### INFORMATION PROVIDED
□ □ □ □

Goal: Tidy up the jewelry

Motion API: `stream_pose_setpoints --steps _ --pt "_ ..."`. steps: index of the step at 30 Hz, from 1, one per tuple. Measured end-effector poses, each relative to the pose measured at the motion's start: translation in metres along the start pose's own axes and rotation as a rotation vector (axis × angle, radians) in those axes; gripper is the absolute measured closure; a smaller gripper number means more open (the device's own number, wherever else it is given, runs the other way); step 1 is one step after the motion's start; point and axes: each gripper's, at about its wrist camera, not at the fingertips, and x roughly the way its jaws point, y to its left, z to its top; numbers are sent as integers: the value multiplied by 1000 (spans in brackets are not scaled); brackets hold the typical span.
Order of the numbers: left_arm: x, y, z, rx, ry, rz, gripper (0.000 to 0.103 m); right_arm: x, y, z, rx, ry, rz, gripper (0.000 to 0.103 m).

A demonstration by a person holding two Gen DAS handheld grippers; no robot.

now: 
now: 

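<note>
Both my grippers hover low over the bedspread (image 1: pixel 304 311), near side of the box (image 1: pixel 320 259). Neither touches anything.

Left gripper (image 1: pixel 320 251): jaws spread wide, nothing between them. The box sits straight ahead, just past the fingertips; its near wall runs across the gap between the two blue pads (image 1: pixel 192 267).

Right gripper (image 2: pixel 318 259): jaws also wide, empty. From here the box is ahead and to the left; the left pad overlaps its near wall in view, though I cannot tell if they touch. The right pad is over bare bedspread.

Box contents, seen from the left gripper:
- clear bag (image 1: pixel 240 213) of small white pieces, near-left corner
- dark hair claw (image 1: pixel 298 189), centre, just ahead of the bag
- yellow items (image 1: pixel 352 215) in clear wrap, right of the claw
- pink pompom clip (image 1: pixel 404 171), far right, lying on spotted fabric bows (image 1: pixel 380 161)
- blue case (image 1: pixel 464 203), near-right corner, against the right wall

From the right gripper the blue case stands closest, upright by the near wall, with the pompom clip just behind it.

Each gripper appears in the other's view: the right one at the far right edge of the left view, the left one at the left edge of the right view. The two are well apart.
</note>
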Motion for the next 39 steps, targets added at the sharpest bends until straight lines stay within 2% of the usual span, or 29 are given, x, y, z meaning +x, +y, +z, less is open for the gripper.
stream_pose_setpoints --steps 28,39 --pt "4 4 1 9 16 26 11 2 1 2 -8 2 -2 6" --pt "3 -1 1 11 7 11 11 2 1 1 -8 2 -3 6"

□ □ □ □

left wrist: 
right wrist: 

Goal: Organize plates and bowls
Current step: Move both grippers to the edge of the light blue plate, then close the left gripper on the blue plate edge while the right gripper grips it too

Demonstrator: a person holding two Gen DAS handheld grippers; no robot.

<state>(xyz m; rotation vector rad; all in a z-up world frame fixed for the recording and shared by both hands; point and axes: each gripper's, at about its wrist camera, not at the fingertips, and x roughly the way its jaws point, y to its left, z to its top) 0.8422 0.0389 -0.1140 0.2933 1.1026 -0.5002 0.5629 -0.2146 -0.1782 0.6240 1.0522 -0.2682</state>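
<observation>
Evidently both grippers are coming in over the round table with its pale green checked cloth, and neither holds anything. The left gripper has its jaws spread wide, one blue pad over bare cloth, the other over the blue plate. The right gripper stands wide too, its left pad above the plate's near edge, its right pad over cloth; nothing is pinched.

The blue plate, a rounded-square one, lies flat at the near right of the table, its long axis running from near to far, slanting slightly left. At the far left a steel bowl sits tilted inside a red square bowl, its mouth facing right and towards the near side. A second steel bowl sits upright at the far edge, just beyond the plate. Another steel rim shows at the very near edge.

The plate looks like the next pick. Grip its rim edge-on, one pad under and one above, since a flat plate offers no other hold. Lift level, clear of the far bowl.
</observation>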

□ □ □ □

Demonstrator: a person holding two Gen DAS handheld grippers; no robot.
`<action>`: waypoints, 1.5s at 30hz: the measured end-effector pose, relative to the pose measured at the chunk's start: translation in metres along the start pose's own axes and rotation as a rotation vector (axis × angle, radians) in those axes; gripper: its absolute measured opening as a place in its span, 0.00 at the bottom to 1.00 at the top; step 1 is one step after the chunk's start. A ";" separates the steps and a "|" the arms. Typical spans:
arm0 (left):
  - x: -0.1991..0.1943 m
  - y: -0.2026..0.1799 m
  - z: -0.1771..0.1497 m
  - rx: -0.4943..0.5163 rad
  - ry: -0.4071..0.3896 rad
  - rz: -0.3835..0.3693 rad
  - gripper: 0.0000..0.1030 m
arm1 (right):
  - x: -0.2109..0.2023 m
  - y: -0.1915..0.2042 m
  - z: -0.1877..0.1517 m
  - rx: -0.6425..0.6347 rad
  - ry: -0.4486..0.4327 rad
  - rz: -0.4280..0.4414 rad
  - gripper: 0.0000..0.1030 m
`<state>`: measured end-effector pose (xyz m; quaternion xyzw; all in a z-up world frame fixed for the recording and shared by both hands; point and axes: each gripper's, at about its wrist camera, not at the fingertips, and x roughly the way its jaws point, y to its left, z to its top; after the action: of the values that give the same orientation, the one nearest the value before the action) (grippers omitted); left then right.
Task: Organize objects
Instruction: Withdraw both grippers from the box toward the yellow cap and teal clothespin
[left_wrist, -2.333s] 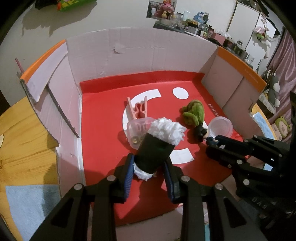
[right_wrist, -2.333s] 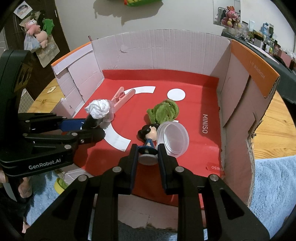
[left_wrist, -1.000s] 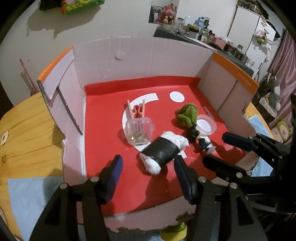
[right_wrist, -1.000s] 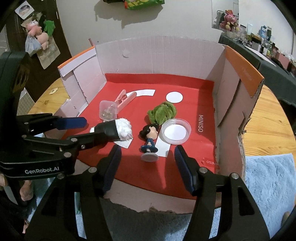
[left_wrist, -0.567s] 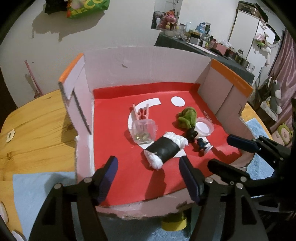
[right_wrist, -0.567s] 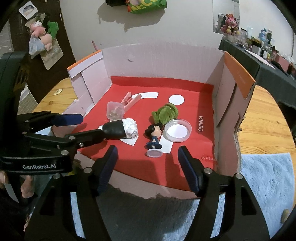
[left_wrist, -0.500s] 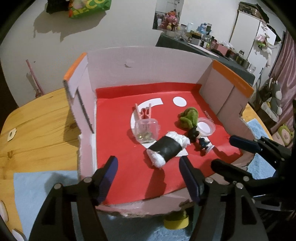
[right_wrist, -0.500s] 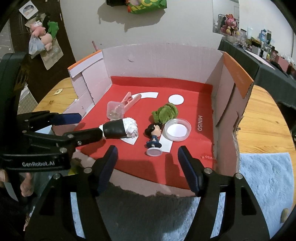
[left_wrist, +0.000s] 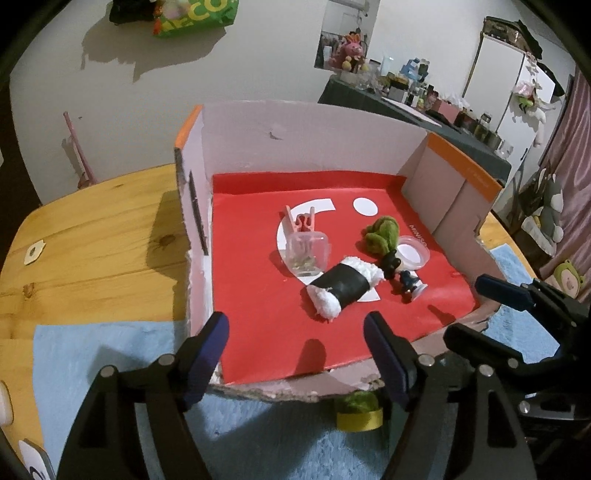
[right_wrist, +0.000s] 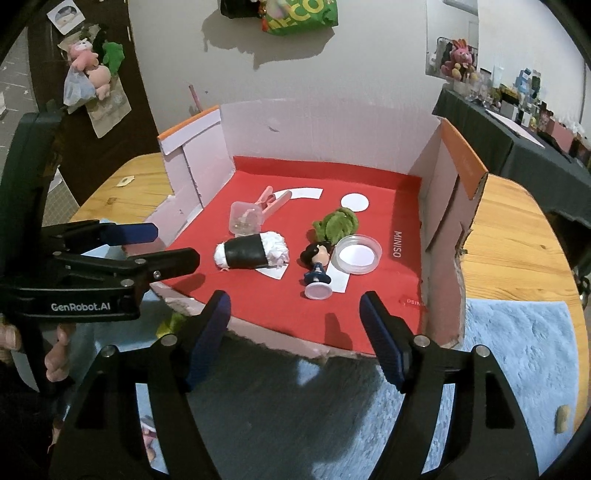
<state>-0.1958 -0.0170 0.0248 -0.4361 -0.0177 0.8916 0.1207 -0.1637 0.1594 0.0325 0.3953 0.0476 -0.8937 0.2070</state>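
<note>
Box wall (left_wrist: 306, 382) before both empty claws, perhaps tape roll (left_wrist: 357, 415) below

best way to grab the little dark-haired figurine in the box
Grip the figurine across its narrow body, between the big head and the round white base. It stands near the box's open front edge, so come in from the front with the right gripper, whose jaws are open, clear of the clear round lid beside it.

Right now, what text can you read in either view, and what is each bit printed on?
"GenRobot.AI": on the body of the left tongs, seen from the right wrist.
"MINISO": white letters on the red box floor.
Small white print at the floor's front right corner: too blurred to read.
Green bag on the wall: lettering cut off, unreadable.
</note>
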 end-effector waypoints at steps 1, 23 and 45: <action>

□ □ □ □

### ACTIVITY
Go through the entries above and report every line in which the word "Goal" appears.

### EXERCISE SOLUTION
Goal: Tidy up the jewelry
Goal: Organize plates and bowls

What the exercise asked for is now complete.